If you're over 40, you probably see them — those little purple veins that suddenly
seem to appear on your legs. They make us realize we are getting older. Are we just
being vain about our appearance, or are they a serious problem? Let's look first at
what veins are.
Veins are soft, thin-walled tubes which enable the return of blood from the legs
and arms to the heart, against the forces of gravity. This is possible by the presence of
valves inside that allow forward flow but not backward flow. Your legs and arms have
two major types of veins: superficial and deep. The superficial veins are near the surface
of the skin and often you can see them. The deep veins are near the bones and
are surrounded by muscle. Connecting the deep and superficial veins are the perforator
veins. Contraction (squeezing down) of the muscles in the arms and legs through
exercise helps with blood flow in the veins.

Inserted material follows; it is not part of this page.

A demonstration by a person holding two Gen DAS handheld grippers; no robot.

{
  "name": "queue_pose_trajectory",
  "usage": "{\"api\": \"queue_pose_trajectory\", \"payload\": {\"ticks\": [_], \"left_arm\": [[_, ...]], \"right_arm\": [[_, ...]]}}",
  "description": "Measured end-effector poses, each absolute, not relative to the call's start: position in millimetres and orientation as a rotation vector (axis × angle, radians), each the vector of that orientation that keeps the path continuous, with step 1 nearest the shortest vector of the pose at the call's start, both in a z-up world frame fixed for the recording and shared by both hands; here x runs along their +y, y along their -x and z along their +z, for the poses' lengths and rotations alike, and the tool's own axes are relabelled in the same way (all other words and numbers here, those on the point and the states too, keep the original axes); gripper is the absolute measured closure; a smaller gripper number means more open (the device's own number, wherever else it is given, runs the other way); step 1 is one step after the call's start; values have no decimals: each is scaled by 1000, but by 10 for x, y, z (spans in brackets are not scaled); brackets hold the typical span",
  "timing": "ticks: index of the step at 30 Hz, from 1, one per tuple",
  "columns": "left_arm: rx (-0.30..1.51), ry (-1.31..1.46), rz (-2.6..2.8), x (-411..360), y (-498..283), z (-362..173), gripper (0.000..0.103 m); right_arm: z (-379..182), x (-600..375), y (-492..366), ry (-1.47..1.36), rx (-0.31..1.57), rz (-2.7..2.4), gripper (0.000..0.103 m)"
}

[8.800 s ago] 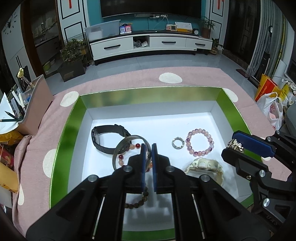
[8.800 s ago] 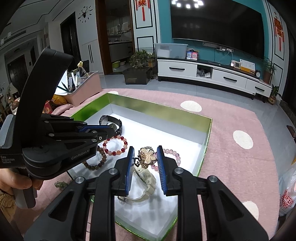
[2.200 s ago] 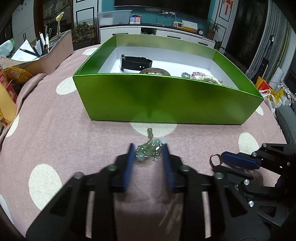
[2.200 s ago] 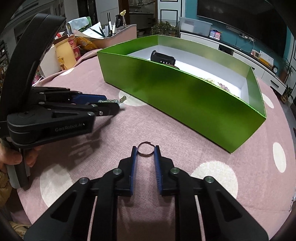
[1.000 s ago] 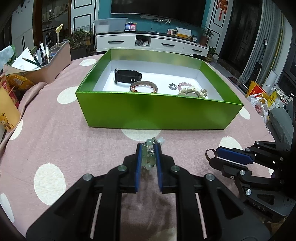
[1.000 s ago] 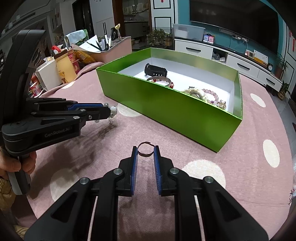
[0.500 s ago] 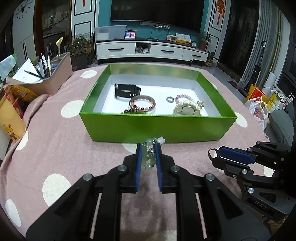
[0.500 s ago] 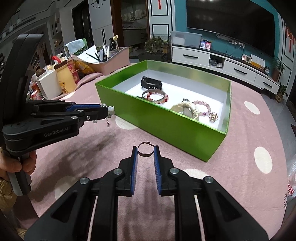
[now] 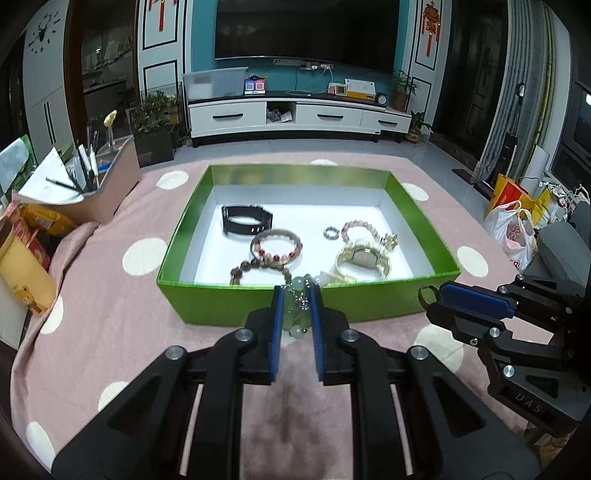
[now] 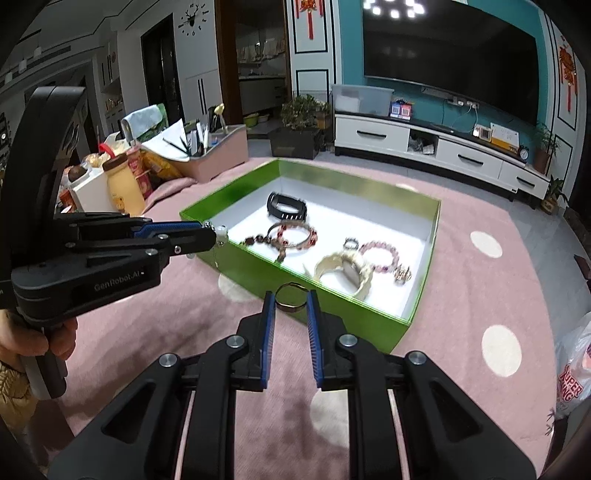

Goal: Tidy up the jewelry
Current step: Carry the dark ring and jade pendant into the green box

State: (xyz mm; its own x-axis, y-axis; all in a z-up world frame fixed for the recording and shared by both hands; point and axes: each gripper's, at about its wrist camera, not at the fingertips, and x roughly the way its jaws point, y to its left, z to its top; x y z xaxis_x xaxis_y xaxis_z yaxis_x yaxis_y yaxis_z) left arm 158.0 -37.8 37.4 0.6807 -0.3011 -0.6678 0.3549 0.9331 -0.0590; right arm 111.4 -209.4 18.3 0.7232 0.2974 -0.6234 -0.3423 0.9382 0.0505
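Fingers of my left gripper pinch a pale green bead bracelet, held just short of the green box on the pink dotted surface. From the right wrist view, my right gripper is closed on a thin dark ring, at the box's near wall; a black watch and cream watch lie inside.

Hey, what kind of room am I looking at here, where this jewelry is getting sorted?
Most likely a home living room. A big wall-mounted TV hangs above a low white media cabinet, with potted plants on the floor. The green box sits on a pink polka-dot tablecloth.
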Motion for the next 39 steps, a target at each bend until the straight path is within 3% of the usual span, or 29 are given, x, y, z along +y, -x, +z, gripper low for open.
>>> {"api": "queue_pose_trajectory", "payload": {"ticks": [18, 39], "left_arm": [[714, -75, -360, -640, -2168, 593, 89], [787, -127, -331, -898, -2785, 273, 89]], "right_arm": [[425, -2296, -1594, 32, 626, 299, 86], [201, -2402, -2195, 4, 699, 263, 86]]}}
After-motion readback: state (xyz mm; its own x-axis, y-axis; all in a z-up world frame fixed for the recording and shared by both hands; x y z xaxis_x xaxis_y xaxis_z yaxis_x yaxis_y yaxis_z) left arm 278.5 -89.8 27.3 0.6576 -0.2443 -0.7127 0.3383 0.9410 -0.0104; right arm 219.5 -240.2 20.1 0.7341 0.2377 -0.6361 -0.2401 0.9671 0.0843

Varicose veins are large, bulging surface veins, felt under the skin, generally larger
than one-eighth inch in width, and usually located at the inside part of the calf or
thigh. They develop due to weakness of the vein wall and because the valves no
longer work. Under the pressure of gravity they continue to expand and, in the
course of time, they may become longer, twisty, pouched, and thickened.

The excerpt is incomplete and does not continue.